Data below =

=====

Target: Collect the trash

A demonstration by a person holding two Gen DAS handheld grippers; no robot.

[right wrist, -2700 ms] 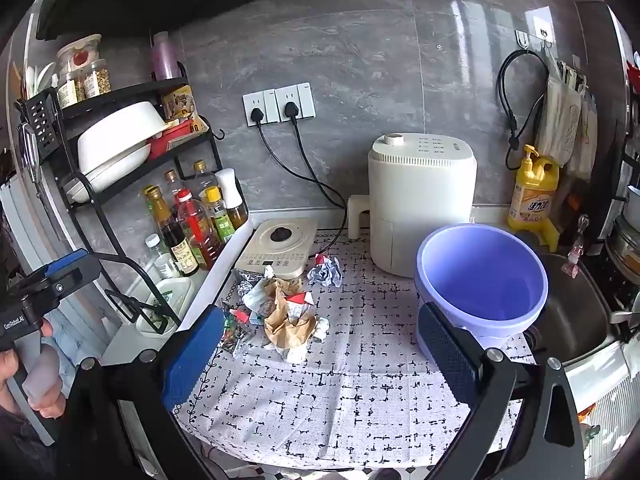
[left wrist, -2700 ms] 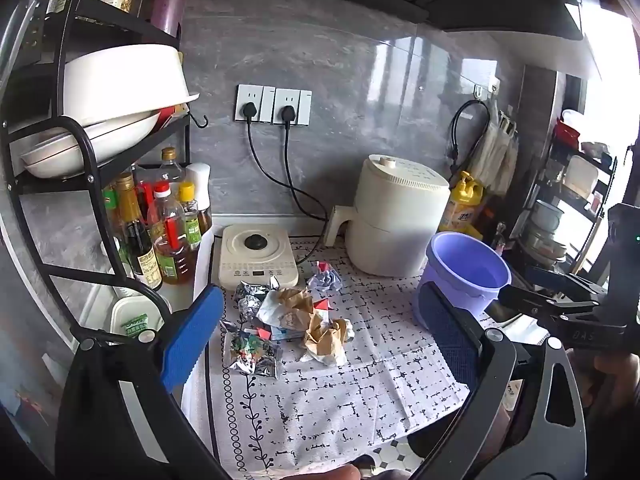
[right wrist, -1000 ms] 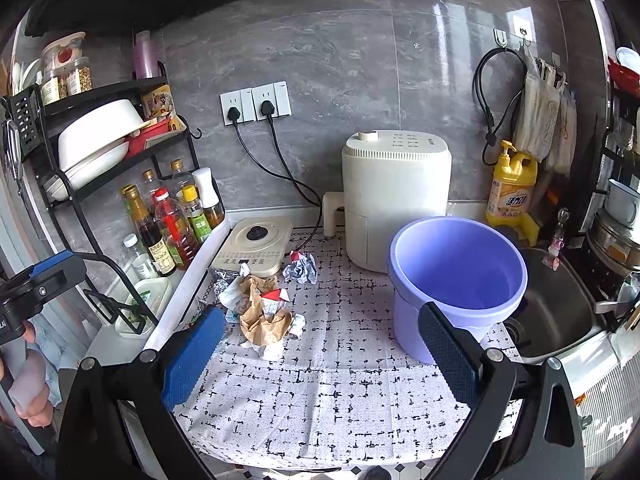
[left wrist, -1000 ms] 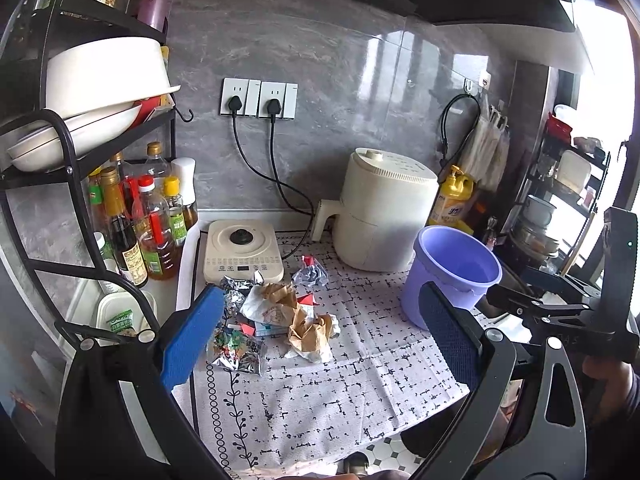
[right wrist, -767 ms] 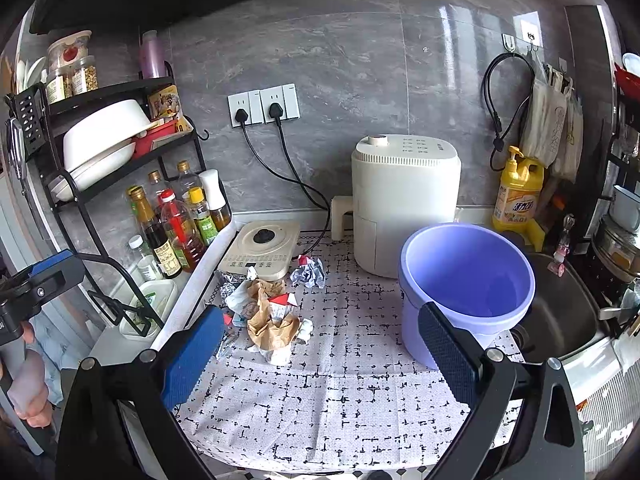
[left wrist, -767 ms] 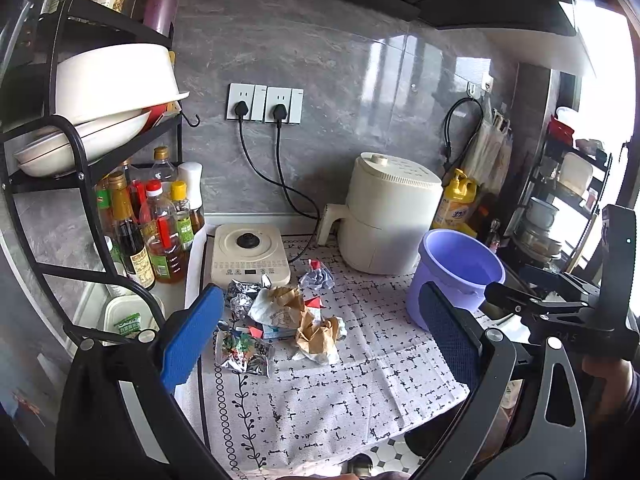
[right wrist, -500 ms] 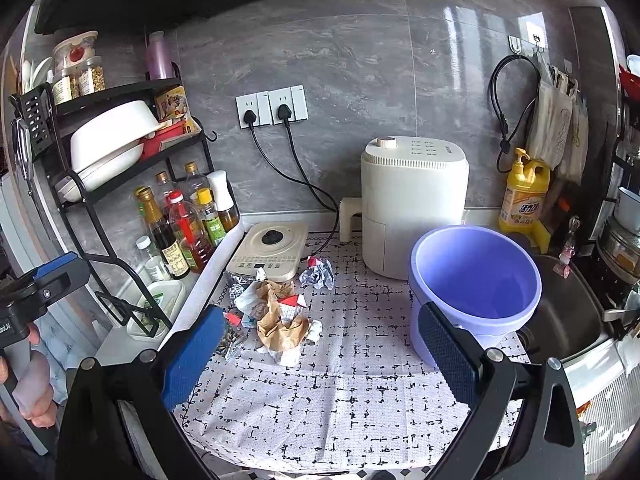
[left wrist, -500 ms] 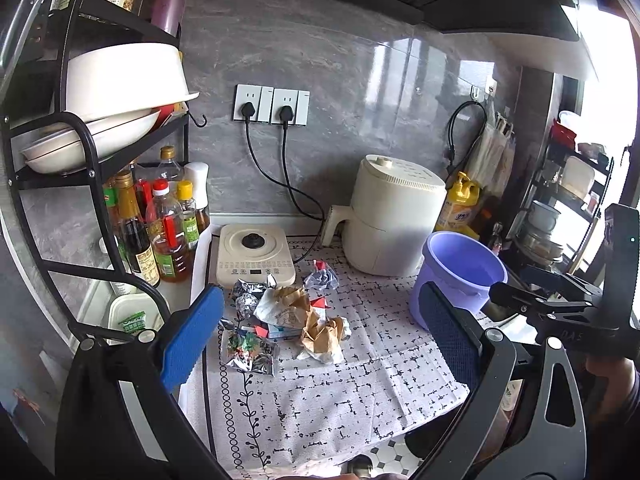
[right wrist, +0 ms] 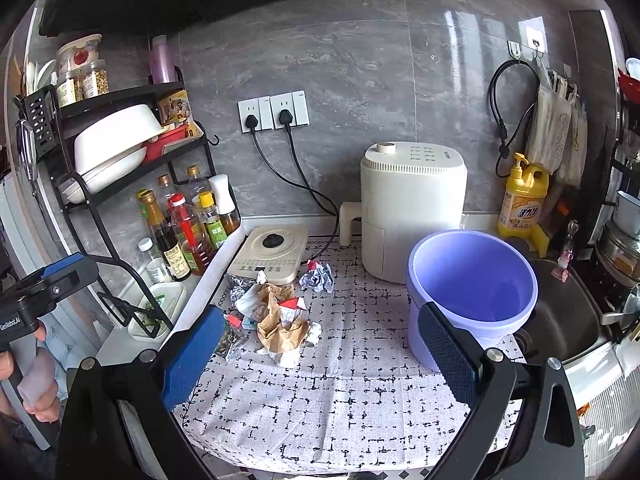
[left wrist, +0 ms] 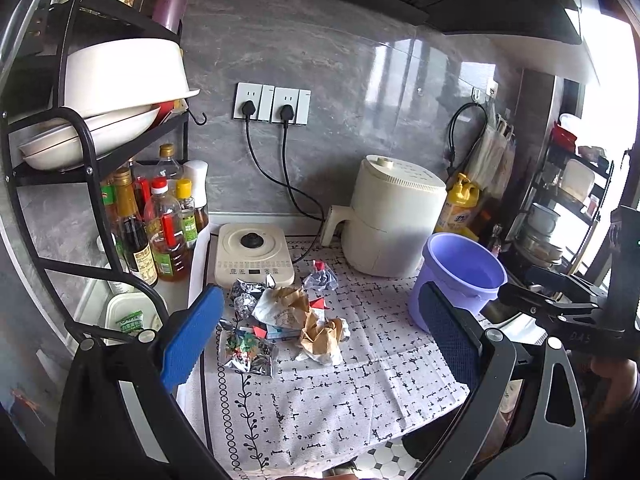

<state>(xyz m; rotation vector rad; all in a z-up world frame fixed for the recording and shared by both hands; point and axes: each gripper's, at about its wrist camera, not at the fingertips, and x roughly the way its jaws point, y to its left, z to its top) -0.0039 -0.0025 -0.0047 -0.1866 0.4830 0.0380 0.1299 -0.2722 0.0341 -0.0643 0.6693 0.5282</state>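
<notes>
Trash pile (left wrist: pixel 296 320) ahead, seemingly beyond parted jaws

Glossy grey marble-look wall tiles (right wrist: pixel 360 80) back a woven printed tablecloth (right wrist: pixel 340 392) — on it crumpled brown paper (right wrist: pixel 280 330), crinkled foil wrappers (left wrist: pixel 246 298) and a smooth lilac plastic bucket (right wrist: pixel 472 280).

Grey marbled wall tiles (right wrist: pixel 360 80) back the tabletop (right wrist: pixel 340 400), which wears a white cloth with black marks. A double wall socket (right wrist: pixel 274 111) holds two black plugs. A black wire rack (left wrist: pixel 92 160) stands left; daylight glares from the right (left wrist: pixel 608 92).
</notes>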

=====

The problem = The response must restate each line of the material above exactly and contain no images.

Result of the exercise =
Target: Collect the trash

A demonstration by a person holding two Gen DAS handheld grippers; no robot.

[right wrist, -2700 ms] 
[left wrist, -2700 ms] 
[right wrist, -1000 ms] 
[left wrist, -1000 ms] 
[right wrist, -767 ms] 
[left wrist, -767 ms] 
[right wrist, -500 ms] 
[left wrist, -500 ms] 
[right wrist, +0 ms] 
[left wrist, +0 ms] 

<state>(xyz m; rotation vector rad; all in a z-up world frame fixed for the recording and shared by both hands; point and axes: each gripper's, at about its wrist camera, not at the fingertips, and x roughly the way its jaws point, y to its left, z to its top) -0.0039 -0.0025 -0.0047 -0.1866 0.4830 0.0380 0.1299 -0.2722 0.0341 -0.0643 0.6693 0.5282</state>
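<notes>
Trash pile (left wrist: pixel 296 320) ahead, seemingly beyond parted jaws

Glossy grey marble-look wall tiles (right wrist: pixel 360 80) back a woven printed tablecloth (right wrist: pixel 340 392) — on it crumpled brown paper (right wrist: pixel 280 330), crinkled foil wrappers (left wrist: pixel 246 298) and a smooth lilac plastic bucket (right wrist: pixel 472 280).

Grey marbled wall tiles (right wrist: pixel 360 80) back the tabletop (right wrist: pixel 340 400), which wears a white cloth with black marks. A double wall socket (right wrist: pixel 274 111) holds two black plugs. A black wire rack (left wrist: pixel 92 160) stands left; daylight glares from the right (left wrist: pixel 608 92).
</notes>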

This completes the answer to the exercise.